HOW TO COMPLETE THIS TASK
Which lines belong in your copy? Those from the start of the data through the line with "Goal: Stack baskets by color", exactly as written, without any pictures.

----------------------------------------

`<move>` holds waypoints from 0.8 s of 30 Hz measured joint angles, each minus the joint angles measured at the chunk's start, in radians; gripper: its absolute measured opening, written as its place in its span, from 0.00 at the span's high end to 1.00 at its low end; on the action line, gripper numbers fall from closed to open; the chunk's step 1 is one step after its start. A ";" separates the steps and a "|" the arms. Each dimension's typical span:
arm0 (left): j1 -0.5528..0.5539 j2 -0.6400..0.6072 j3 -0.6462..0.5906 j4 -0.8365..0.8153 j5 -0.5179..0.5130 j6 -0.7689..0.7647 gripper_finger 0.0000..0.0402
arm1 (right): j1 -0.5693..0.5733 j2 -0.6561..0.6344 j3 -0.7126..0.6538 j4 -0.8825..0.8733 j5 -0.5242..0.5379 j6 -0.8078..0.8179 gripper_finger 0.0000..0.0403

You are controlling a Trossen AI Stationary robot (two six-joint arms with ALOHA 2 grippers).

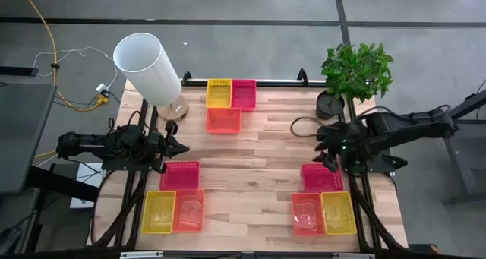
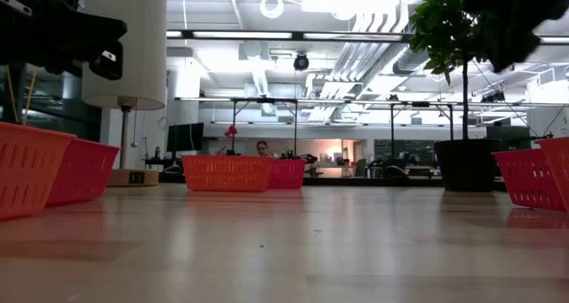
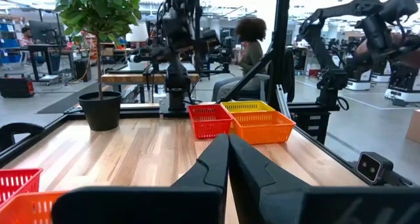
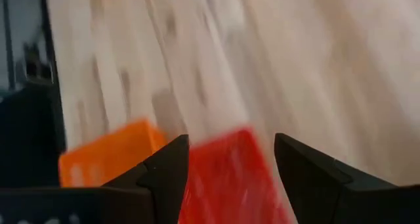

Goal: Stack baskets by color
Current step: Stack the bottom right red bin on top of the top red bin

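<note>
Nine small shallow mesh-sided baskets lay upright on the wooden table in three groups of three. At the far edge, a yellow basket (image 1: 219,93) sat just beside a magenta basket (image 1: 244,94), with an orange basket (image 1: 223,120) touching them in front. On the left, a magenta one (image 1: 180,175) lay above a yellow (image 1: 159,212) and orange pair (image 1: 188,210). On the right, another magenta (image 1: 322,177) lay above an orange (image 1: 307,213) and yellow pair (image 1: 338,212).
</note>
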 joint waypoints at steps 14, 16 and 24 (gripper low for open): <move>0.000 0.000 0.000 0.000 0.000 0.000 1.00 | 0.122 0.279 -0.073 -0.101 0.092 -0.020 0.47; 0.000 0.000 0.000 0.000 0.000 0.000 1.00 | 0.124 0.318 -0.079 -0.101 0.159 -0.050 0.47; 0.000 0.000 0.000 0.000 0.000 0.000 1.00 | 0.124 0.417 -0.079 -0.055 0.194 -0.141 0.47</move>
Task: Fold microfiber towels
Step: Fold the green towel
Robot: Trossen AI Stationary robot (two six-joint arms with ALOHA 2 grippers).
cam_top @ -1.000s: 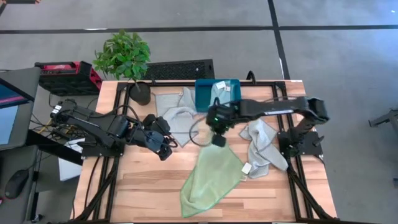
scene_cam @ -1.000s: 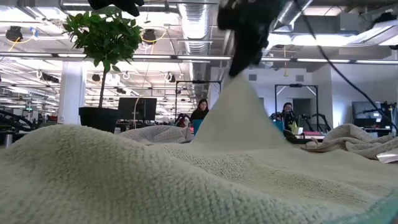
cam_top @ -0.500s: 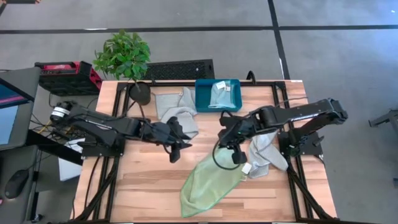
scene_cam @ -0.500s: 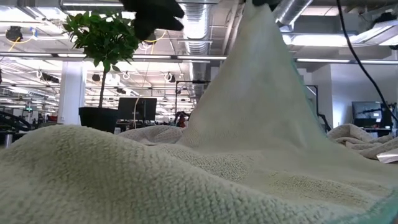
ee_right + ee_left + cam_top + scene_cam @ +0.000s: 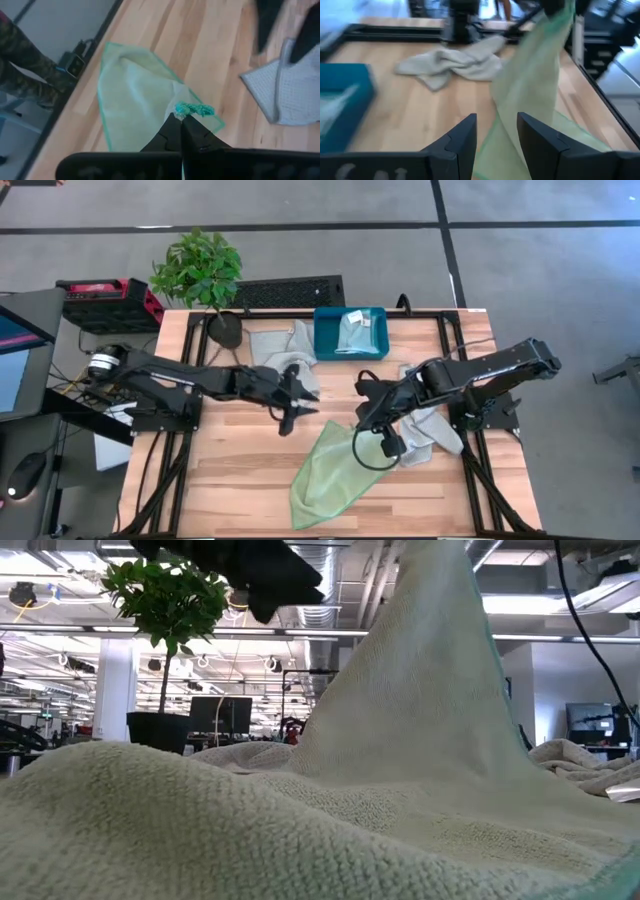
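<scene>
Grey floor [image 5: 300,250], open-plan office beyond.

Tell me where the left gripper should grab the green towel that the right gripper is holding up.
Judging by how it hangs, take the green towel on its free side edge below the pinched corner, coming in level from the left arm's side. The right gripper is shut on one corner, so the cloth drapes as a taut sheet down to the table, and the open left gripper already faces that edge.

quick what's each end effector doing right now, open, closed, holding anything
Left end effector: open, empty, beside the hanging green towel.
Right end effector: closed on that towel's corner, lifting it.
</scene>
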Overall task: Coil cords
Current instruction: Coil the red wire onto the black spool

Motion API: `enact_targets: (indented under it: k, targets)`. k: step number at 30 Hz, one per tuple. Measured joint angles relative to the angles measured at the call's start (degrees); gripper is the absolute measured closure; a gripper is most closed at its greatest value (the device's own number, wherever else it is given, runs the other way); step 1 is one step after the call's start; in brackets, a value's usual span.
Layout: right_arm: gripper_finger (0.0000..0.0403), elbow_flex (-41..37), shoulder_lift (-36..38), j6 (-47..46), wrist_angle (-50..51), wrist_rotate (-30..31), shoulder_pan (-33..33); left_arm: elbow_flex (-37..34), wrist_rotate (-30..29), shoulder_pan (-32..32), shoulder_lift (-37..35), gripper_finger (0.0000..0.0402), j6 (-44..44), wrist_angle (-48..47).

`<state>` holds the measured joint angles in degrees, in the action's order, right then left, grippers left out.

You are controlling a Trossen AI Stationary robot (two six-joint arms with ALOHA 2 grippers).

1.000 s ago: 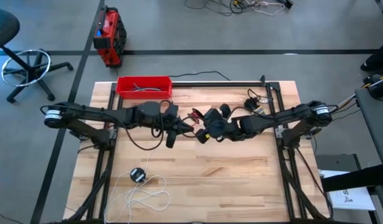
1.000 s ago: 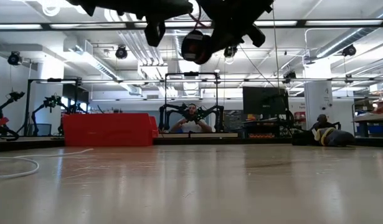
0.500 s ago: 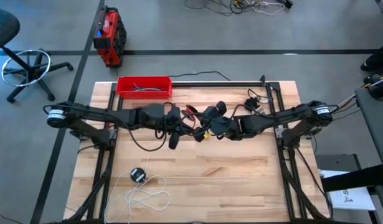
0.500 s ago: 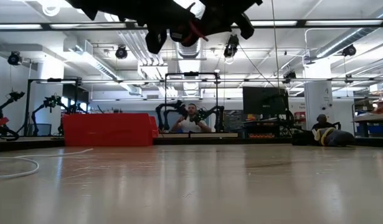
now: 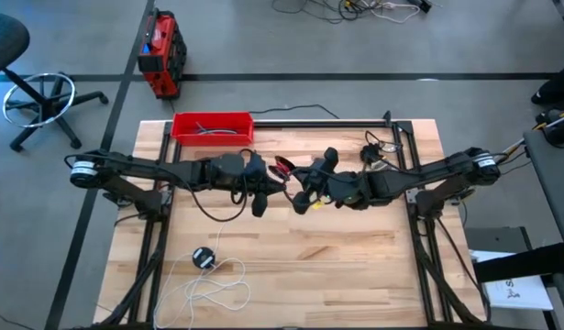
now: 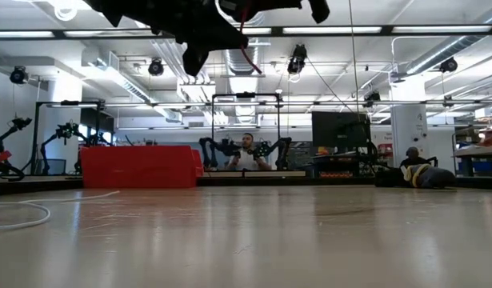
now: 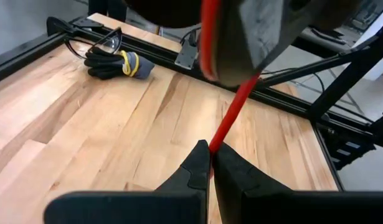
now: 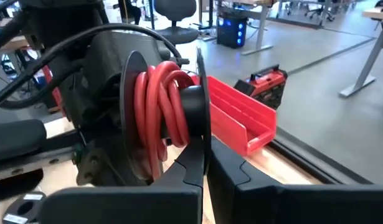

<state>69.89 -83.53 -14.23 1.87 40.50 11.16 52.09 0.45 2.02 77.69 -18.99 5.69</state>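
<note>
Above the table's middle, toward its far edge, the two grippers meet in the air. The left gripper (image 5: pixel 259 188) has crept a little toward the right edge since a second ago, and its fingers (image 7: pixel 197 163) are pinched narrow on the red cord (image 7: pixel 231 118), which runs taut up from them. The right gripper (image 5: pixel 304 188) has drawn back slightly toward its own side; its narrow jaws clamp the black disc-shaped piece (image 8: pixel 200 102) on which the red cord is wound in several loops. In the low view the arms now sit higher than before, and the hanging black disc seen a second ago is gone from sight.

No writing can be read anywhere.

Near the table's front-left corner the white cord (image 5: pixel 217 286) lies in loose loops, unchanged, with its black disc (image 5: pixel 202 257) just beside them. At the far-left edge sits the red tray (image 5: pixel 213 127) holding dark cables. Toward the far-right corner lie a dark glove (image 7: pixel 116 63) and clear safety glasses (image 7: pixel 94 40). Beyond the far edge, the low view shows a person (image 6: pixel 246 152) seated.
</note>
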Motion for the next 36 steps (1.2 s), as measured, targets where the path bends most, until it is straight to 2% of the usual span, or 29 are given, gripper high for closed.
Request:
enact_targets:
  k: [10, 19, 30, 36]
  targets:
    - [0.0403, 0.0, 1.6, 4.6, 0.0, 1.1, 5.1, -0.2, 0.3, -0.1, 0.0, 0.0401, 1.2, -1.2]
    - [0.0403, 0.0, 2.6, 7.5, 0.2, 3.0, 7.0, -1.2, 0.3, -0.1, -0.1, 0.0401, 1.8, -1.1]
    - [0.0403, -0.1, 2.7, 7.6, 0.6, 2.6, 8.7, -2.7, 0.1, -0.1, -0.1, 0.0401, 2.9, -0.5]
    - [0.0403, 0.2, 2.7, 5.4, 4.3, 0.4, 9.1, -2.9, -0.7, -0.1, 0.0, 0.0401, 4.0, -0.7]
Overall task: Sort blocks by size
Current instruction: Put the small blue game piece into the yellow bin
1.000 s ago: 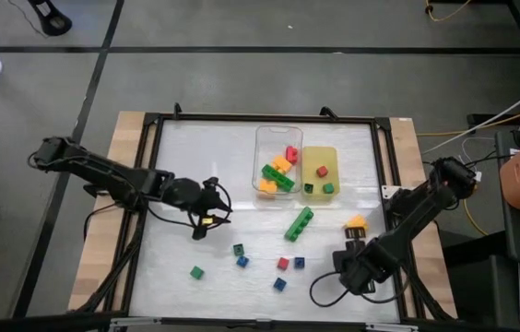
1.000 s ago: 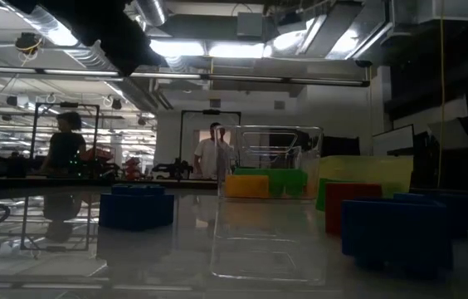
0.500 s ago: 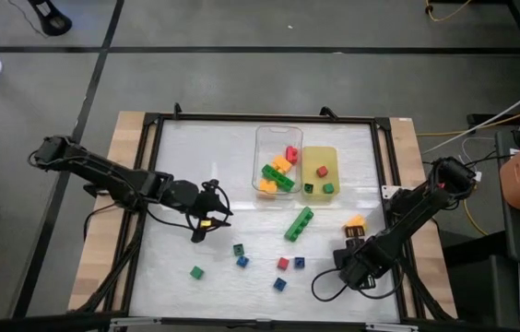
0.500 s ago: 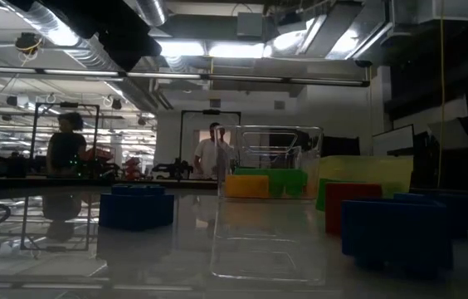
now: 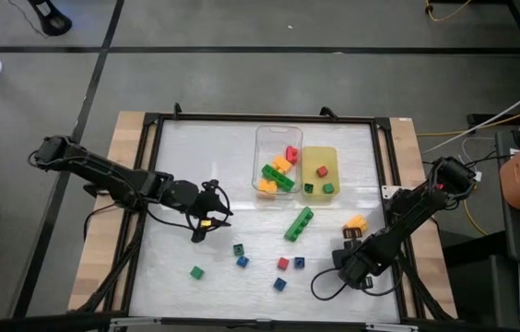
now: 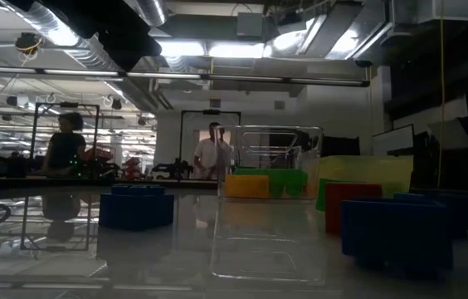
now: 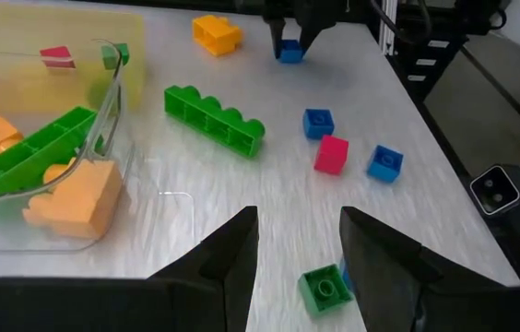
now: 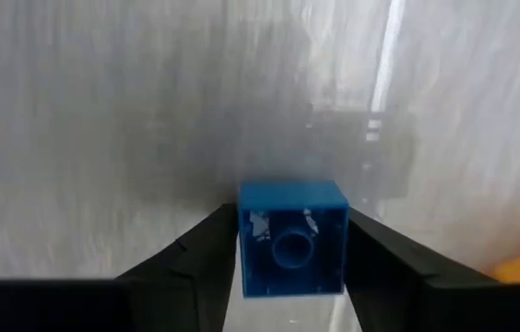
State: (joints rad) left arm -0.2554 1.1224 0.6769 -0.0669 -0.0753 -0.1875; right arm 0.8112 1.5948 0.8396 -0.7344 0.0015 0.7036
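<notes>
Nearest the front edge of the table (image 5: 177, 184), a green cube (image 5: 196, 272) is seen left of centre, and a blue cube (image 5: 280, 283) lies near the middle of that edge. Just behind these, four more small cubes are scattered: a blue one (image 5: 242, 261), a dark green one (image 5: 238, 249), a red one (image 5: 283, 264) and another blue one (image 5: 299, 262).

Toward the front right corner, the right gripper (image 5: 345, 260) is lowered to the table surface. A small blue block (image 8: 292, 249) is clasped between its fingers, which press against both sides of it; the block is at the table surface.

Left of centre, the left gripper (image 7: 299, 217) is held above the table with its fingers parted and nothing between them. In its wrist view, the dark green cube is seen just beyond its fingertips.

At mid-table, a long green bar (image 5: 299, 222) lies at a slant, and an orange block (image 5: 355, 222) sits near the right edge, just behind the right gripper.

Toward the back edge, two trays stand side by side. Orange pieces, a second green bar (image 5: 278, 178) and a red piece (image 5: 291, 154) are held in the clear tray (image 5: 258, 148). In the yellow tray (image 5: 320, 150) to its right, a red cube (image 5: 321, 171) and two green cubes (image 5: 328, 188) are contained.
</notes>
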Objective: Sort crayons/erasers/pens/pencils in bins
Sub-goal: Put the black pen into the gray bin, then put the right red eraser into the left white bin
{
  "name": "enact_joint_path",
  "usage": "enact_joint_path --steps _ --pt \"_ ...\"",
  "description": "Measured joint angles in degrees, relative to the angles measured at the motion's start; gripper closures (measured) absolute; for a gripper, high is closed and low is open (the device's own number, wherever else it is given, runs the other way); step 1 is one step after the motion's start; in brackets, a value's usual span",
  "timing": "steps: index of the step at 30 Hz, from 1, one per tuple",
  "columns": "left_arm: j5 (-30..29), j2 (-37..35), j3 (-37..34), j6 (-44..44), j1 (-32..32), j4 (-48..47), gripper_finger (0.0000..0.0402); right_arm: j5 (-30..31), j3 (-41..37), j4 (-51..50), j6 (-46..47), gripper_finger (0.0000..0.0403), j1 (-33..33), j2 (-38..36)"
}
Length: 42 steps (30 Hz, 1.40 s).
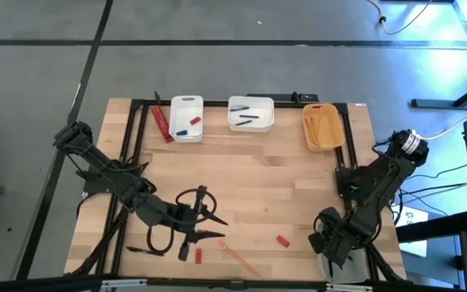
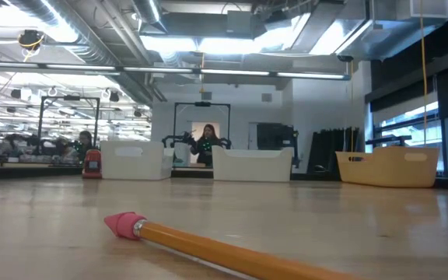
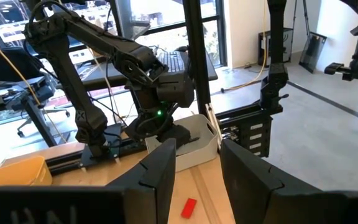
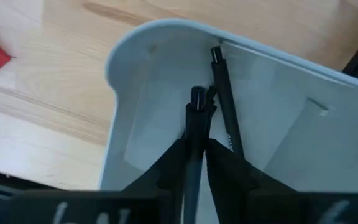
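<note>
High view first: the wooden table has its bins at 11, 12, 1 and 5 o'clock. The right gripper hangs over the grey bin at 5 o'clock, fingers pinched on a black pen pointing down into it. A second pen already lies on the bin floor, just beside it.

The likeliest trouble, I'd say, is the drop. The held pen stands near the bin's rounded corner wall, so a release could tip it against the rim or onto the other pen and leave it propped up. Dark pens also seem to sit in the wider white bin at 12 o'clock, so pens may end up split between two bins. The left gripper waits at 7 o'clock with fingers apart and nothing between them. If it swings, it could knock the loose pencil at 6 o'clock off the near edge.

Counted:
- Two arms.
- Four bins, including the narrow white bin and the yellow bin.
- One long red thing beside the narrow white bin.
- One loose pencil, plus several in the yellow bin that I can't count.
- Two pens at the grey bin and about two in the wider white one.
- Two small red pieces on the table, one at 5 o'clock and one at 7.
</note>
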Motion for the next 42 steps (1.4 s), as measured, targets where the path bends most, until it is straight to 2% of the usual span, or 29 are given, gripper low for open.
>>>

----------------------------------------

RESULT FOR THIS TASK
`<move>` holds waypoints from 0.8 s of 30 Hz measured joint angles, each minus the joint angles measured at the chunk's start, in radians; gripper: its absolute measured opening, written as its place in its span, from 0.00 at the span's high end to 1.00 at its low end; on the action line, gripper numbers fall from closed to open; the chunk's step 1 is one step after its start. A ";" separates the steps and a "|" the arms. Each dimension's typical span:
arm0 (left): j1 -0.5528..0.5539 j2 -0.6400..0.6072 j3 -0.6462..0.5906 j4 -0.8365..0.8153 j5 -0.5179..0.5130 j6 -0.7689..0.7647 gripper_finger 0.0000..0.0402
arm1 (right): j1 -0.5693..0.5733 j2 -0.6561..0.6344 j3 -0.7126..0.6538 j4 -0.8825..0.8733 j5 -0.5242..0.5379 j6 -0.8078..0.8179 gripper_finger 0.0000..0.0403

You are controlling a Trossen AI Stationary robot (two six-joint arms with ALOHA 2 grippers).


Goal: Stack baskets by color

No additional output is required for this exercise.